- Opening Delimiter -
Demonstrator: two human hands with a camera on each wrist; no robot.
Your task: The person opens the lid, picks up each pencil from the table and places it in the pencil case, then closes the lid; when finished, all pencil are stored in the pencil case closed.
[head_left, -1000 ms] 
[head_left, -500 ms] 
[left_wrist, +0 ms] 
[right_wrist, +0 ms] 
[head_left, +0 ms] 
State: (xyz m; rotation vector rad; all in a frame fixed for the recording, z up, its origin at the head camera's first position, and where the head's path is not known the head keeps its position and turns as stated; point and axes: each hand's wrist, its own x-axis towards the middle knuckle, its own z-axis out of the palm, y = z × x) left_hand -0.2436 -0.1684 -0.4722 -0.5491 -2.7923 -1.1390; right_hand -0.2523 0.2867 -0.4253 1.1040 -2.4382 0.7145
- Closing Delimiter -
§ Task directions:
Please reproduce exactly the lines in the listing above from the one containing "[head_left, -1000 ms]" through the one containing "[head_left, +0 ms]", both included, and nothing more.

§ Solved problem:
[head_left, -1000 ms] 
[head_left, -500 ms] 
[left_wrist, +0 ms] 
[right_wrist, +0 ms] 
[head_left, +0 ms] 

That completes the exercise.